Prima di tutto, respingi il termine “vampiro emotivo”. Si tratta di personalità parassita che, letteralmente, si alimentano delle tue attenzioni e del tuo affetto e che risucchiano completamente tutti i tuoi sforzi. Emotivamente parlando, al principio può sembrare che investire in loro possa valerne la pena, però, alla fine, ti ritroverai a corto di energie senza essere riuscito a risolvere nemmeno uno dei loro problemi.
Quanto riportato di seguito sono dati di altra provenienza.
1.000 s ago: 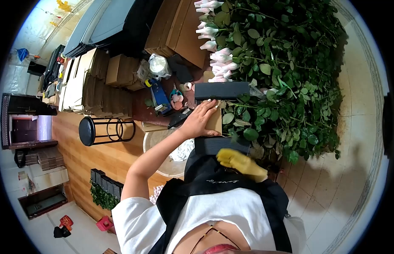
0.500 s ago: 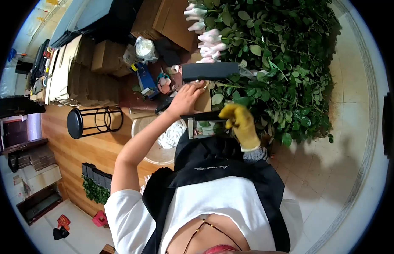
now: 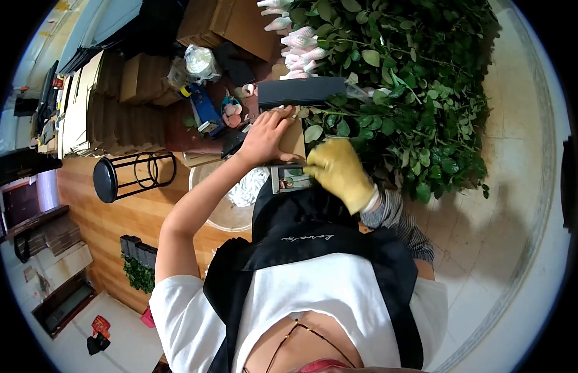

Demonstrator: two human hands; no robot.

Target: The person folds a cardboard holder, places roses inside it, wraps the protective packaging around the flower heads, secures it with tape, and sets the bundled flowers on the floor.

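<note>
My bare left hand (image 3: 264, 138) lies with fingers stretched out over a brown cardboard piece (image 3: 293, 135), just below a long dark grey box (image 3: 300, 92). My right hand wears a yellow glove (image 3: 342, 175) and is at the right of the cardboard's lower edge. Its fingers are curled and pressed together; whatever they may hold is hidden. Under it is a light-framed opening (image 3: 289, 178) with green leaves inside. Leafy rose stems (image 3: 388, 124) reach in from the right, close to the glove.
Flower heads in white-pink sleeves (image 3: 299, 53) lie at the top. Scissors (image 3: 231, 109), a blue box (image 3: 206, 113) and stacked cardboard (image 3: 99, 112) are at left. A round tub (image 3: 205, 208) of white pieces and a black stool (image 3: 105, 180) stand on the floor.
My gloved right hand has moved left toward the cardboard's lower edge. The left hand stays on the cardboard. The whole view has shifted slightly.
</note>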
Sono persone assetate del tuo amore, una sete che non potrà mai essere appagata se sono convinti di essere vittime di ogni situazione.

Puoi offrire il tuo aiuto a chi ne ha bisogno, ascoltare con attenzione un amico che soffre o anche uno sconosciuto, però presta attenzione quando i tuoi sforzi cominciano ad essere ridondanti, o quando le loro richieste di aiuto cominciano ad essere delle richieste di attenzioni. Più importanza darai ai loro problemi, meno soluzioni ci saranno.

Non è una tua responsabilità risolvere i problemi delle altre persone, specialmente quando queste persone non vogliono che ai propri problemi venga trovata una soluzione. Vogliono essere solo compatite. È sano sapere quando smettere! Quando senti che le tue risorse sono esaurite, offri la tua simpatia ma allontanati dalla situazione. Non esiste nulla di male nel rifiutarsi di vivere il dramma di un’altra persona.

Ritornare alla natura

A volte, ciò di cui realmente abbiamo bisogno è, semplicemente, prendere un respiro dagli altri. Le loro energie caotiche possono essere difficili da sintonizzare, per questo prenditi un fine settimana, un pomeriggio, o anche solo un’ora per te, per andare in un luogo tranquillo. Lascia che i mille suoni della natura rimpiazzino le chiacchiere del mondo moderno. Apprezza la semplicità del mondo, la spontaneità della coesistenza sulla terra di tutte le cose di origine vegetale ed animale.

Ricorda chi è il responsabile di te

Tu sei l’unico che può dire come ti senti. Tu sei al 100% responsabile di ciò a cui dai il permesso di influenzare i tuoi pensieri e le tue emozioni; se c’è qualche aspetto che disequilibra la tua felicità, hai la capacità di sistemarlo. La tua percezione di te stesso è più forte di quella che può avere qualsiasi altra persona, a meno che tu non scelga di abbandonare questo potere per avere la sua approvazione.

Una volta che scegli di essere responsabile dei tuoi sentimenti, ti liberi dell’influenza degli altri. Quando hai la certezza di ciò che sei e di come ti vuoi sentire, è molto più difficile che qualcuno riesca farti perdere l’equilibrio.

Prendi le tue decisioni e prendi il controllo della positività nella tua vità. Scegli situazioni che potenzino le tue energie e frequenta compagnie che possano solo contribuire a farti sentire te stesso. Amati abbastanza per dire “no” ed allontanati dagli ambienti di cui non hai bisogno.